No leader in the world today is surrounded by as much secrecy and mystery as Mullah Mohammed Omar. Aged 39, he has never been photographed or met with Western diplomats and journalists. His first meeting with a UN diplomat was in October 1998, four years after the Taliban emerged, when he met with the UN Special Representative for Afghanistan Lakhdar Brahimi, because the Taliban were faced with a possibly devastating attack by Iran. Omar lives in Kandahar and has visited the capital Kabul twice and only then very briefly. Putting together the bare facts of his life has become a full-time job for most Afghans and foreign diplomats.
Omar was born sometime around 1959 in Nodeh village near Kandahar to a family of poor, landless peasants who were members of the Hotak tribe, the Ghilzai branch of Pashtuns.
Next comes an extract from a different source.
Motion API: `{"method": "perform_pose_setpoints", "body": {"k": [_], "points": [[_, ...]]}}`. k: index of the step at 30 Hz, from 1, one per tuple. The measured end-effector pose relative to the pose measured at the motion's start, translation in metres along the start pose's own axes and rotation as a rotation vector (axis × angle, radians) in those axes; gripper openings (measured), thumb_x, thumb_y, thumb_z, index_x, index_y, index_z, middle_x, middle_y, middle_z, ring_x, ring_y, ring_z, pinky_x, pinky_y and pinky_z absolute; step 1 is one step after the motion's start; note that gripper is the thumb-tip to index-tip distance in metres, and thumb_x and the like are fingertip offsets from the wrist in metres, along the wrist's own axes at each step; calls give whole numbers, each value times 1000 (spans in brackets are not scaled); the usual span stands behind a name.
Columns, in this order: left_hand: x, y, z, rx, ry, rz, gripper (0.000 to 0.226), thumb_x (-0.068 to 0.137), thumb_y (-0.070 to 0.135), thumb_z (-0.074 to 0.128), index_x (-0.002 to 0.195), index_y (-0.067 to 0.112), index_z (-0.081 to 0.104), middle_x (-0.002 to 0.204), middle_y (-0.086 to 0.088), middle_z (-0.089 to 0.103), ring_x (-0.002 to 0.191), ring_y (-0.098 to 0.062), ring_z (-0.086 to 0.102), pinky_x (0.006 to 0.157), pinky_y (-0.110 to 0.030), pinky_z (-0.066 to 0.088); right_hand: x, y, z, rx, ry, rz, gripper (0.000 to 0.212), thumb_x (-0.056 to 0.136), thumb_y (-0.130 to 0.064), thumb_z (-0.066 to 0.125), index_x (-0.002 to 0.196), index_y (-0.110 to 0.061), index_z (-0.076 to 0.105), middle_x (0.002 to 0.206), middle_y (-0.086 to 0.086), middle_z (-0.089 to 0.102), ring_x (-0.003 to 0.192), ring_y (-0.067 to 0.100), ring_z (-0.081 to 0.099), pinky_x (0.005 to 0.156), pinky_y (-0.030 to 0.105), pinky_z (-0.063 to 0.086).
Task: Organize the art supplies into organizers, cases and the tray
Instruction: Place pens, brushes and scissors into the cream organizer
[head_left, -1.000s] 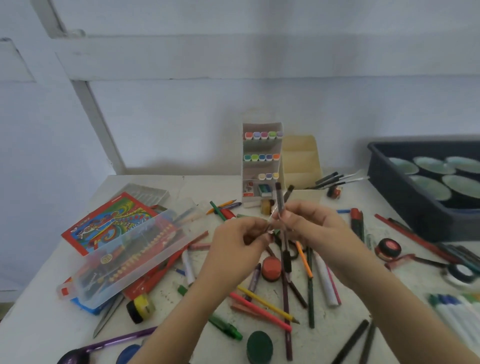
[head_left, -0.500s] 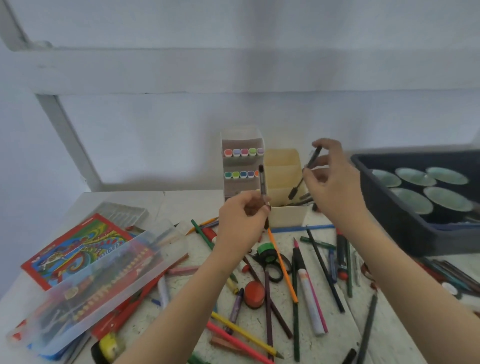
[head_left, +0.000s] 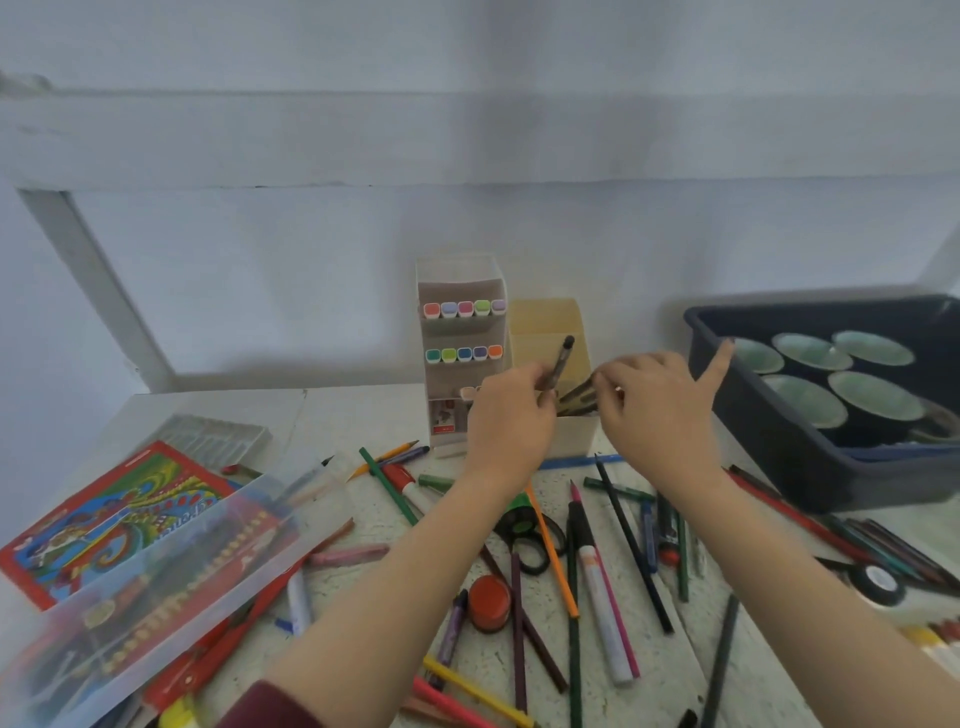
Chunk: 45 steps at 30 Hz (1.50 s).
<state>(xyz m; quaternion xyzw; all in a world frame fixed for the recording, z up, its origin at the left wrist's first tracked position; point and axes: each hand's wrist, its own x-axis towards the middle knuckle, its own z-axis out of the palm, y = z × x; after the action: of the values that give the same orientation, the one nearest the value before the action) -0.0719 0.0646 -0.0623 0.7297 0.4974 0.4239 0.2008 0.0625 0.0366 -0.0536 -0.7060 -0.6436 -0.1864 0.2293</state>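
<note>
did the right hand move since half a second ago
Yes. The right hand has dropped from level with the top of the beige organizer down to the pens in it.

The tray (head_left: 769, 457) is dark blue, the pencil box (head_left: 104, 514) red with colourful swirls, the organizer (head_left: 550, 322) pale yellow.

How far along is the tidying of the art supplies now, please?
Done: markers sit in rows in the white organizer, and round pots sit in the navy tray. In hand: the left hand holds a dark pen above the cream organizer; the right hand is at dark pens standing in it, grip unclear. Left: many pens and pencils lie loose on the table.
</note>
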Motion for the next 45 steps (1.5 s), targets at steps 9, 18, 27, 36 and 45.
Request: {"method": "perform_pose_setpoints", "body": {"k": [9, 18, 27, 36, 45], "points": [[1, -7, 19, 195, -62, -7, 25, 94, 14, 51, 113, 18, 66, 101, -2, 71, 94, -20, 63, 75, -31, 49, -2, 4, -6, -14, -78, 88, 18, 87, -35, 58, 84, -34, 75, 121, 1, 63, 119, 26, 49, 106, 66, -6], [-2, -17, 12, 289, -263, -25, 28, 90, 22, 49, 111, 18, 68, 86, 0, 67, 75, -16, 58, 61, -27, 46, -9, 1, -4, -38, -78, 109, 17, 86, -32, 58, 90, -29, 74, 128, 5, 59, 125, 29, 44, 106, 67, -6], [-30, -16, -34, 149, -120, 26, 28, 92, 15, 51, 115, 17, 67, 108, 2, 68, 97, -8, 57, 77, -14, 37, -27, -22, -14, 219, 183, 115, 51, 83, -29, 53, 133, -18, 46, 139, 11, 44, 129, 31, 38, 110, 56, 8], [-44, -60, -104, 638, -49, -153, 27, 90, 17, 50, 110, 23, 68, 106, 4, 68, 105, -18, 51, 75, -27, 37, -38, -75, 5, 530, 31, -353, 12, 83, -9, 59, 94, -11, 64, 89, 1, 61, 79, 13, 53, 68, 24, 42], [-51, -71, -113, 940, -225, -109, 29, 89, 18, 47, 106, 25, 69, 100, -1, 64, 102, -26, 47, 75, -32, 25, -24, -129, 49, -110, -357, -396, 18, 92, -6, 45, 98, -14, 61, 93, 3, 66, 83, 21, 64, 57, 27, 39]]}}
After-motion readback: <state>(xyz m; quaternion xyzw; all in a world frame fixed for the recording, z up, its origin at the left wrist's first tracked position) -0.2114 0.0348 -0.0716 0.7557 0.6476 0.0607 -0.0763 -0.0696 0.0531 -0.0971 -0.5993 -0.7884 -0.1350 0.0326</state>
The Hotaki chief Mir Wais, had captured Isfahan in Iran in 1721 and established the first Ghilzai Afghan empire in Iran only to be quickly replaced by Ahmad Shah Durrani. Omar's tribal and social status was non-existent and notables from Kandahar say they had never heard of his family. During the 1980s jihad his family moved to Tarinkot in Urozgan province ---one of the most backward and inaccessible regions of the country where Soviet troops rarely penetrated. His father died while he was a young man and the task of fending for his mother and extended family fell upon him.
Looking for a job, he moved to Singesar village in the Mewand district of Kandahar province, where he became the village mullah and opened a small madrassa. His own studies in madrassas in Kandahar were interrupted twice, first by the Soviet invasion and then by the creation of the Taliban. Omar joined Khalis's Hizb-e-Islami and fought under commander Nek Mohammed against the Najibullah regime between 1989 and 1992. He was wounded four times, once in the right eye which is now permanently blinded.
Despite the success of the Taliban, Singesar is still like any other Pashtun village. Mud-brick homes plastered with more mud and straw are built behind high compound walls ---a traditional defensive feature of Pashtun homes. Narrow, dusty alleyways, which turn into mud baths when it rains, connect village homes. Omar's madrassa is still functioning ---a small mud hut with a dirt floor and mattresses strewn across it for the boys to sleep on. Omar has three wives, who continue living in the village and are heavily veiled. While his first and third wives are from Urozgan, his teenage second wife Guljana, whom he married in 1995, is from Singesar. He has a total of five children who are studying in his madrassa.
A tall, well-built man with a long, black beard and a black turban, Omar has a dry sense of humour and a sarcastic wit. He remains extremely shy of outsiders, particularly foreigners, but he is accessible to the Taliban. When the movement started he would offer his Friday prayers at the main mosque in Kandahar and mix with the people, but subsequently he has become much more of a recluse, rarely venturing outside Kandahar's administrative mansion where he lives. He now visits his village infrequently and when he does he is always accompanied by dozens of bodyguards in a convoy of deluxe Japanese jeepsters with darkened windows.